WHAT THIS TASK INVOLVES: Print verbatim the lines of the entries from the one containing "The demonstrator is" to the last, inclusive, and no others.

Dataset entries
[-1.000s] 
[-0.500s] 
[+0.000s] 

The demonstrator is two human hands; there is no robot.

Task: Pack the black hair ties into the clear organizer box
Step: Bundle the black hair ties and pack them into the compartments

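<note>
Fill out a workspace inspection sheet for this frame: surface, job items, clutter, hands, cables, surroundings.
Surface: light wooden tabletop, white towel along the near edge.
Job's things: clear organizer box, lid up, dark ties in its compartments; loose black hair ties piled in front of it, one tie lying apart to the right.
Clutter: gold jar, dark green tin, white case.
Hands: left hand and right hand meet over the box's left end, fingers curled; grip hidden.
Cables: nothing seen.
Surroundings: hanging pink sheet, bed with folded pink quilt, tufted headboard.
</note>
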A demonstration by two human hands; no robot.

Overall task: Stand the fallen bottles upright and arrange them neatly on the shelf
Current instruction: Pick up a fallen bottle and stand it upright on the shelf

WORKED SOLUTION:
The demonstrator is two human hands; there is no robot.

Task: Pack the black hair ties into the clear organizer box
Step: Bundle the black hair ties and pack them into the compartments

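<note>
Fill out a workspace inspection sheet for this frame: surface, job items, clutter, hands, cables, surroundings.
Surface: light wooden tabletop, white towel along the near edge.
Job's things: clear organizer box, lid up, dark ties in its compartments; loose black hair ties piled in front of it, one tie lying apart to the right.
Clutter: gold jar, dark green tin, white case.
Hands: left hand and right hand meet over the box's left end, fingers curled; grip hidden.
Cables: nothing seen.
Surroundings: hanging pink sheet, bed with folded pink quilt, tufted headboard.
</note>
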A demonstration by two human hands; no robot.

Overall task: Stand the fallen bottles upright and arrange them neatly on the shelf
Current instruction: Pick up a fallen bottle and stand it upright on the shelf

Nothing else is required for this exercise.